The weeks leading up to Christmas should be a joyous time for the Evangelical Lutheran Church. In Finland though, the past month has turned out to be quite the opposite: in a mass exodus following a gay rights debate on national television, over 40,000 people have given up their membership of the church.
Church membership in Finland is optional and 78.5 per cent of the population are members. Since 2003, resignation has been made easy by an organisation called Vakaumusten Tasa-arvo (rough translation: “the equality of convictions”). VATA runs a website which allows people to resign online, simply by filling out a form and sending an email. Last year, more than 40,000 people left the church. For 2010, the figure is already almost 70,000. This is sure to be a sad record year for the church.
What prompted this latest burst of resentment was a live television debate on national channel YLE TV2, titled “Gay Evening”, where conservative representatives from the church called homosexuality a sin and questioned gay couples’ ability to raise a family.
“The position of gay people in the church has been a stone in the shoe for many people, and it seems that the Gay Evening unleashed these repressed feelings,” says Petri Karisma, one of the founders of eroakirkosta.fi, the resignation website.
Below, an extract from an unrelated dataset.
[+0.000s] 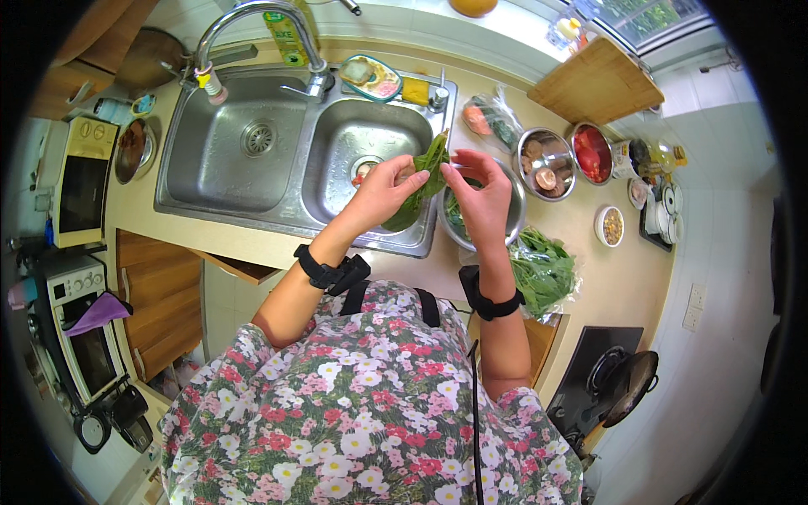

For the church, the Gay Evening has been a huge PR disaster. The discussion was aired on a Tuesday, but it wasn’t until the following Sunday that the archbishop distanced the official church from the conservative views, in a television interview. When the scale of the problem became apparent, the church sprang into action. Five out of Finland’s nine bishops announced that they support blessing gay couples’ registered partnerships in the church (Finland allows gay couples to register their partnership but not to get married).
The crisis culminated in last week’s General Synod, where the church, after an intensive discussion, decided that praying for and with gay couples will be possible from now on. A small step, but an important signal. As Stefan Wallin, Finland’s Minister for Culture said at the Synod opening, “This meeting will show where the church is headed. Is it for everybody, or just for those who think alike?”
At the same time, the gay issue alone does not explain the resignations. In VATA’s survey, many people simply gave lack of faith as their reason for leaving. The FAQs on VATA’s website also say a lot about people’s motivations for being a member of the church: Can I become a godmother even if I’m not a member? Can I still get married in the church? Where are non-members buried?
While church membership is a ticket to the luxuries of church life – weddings, Christenings and funerals – it seems Finland is losing the faith.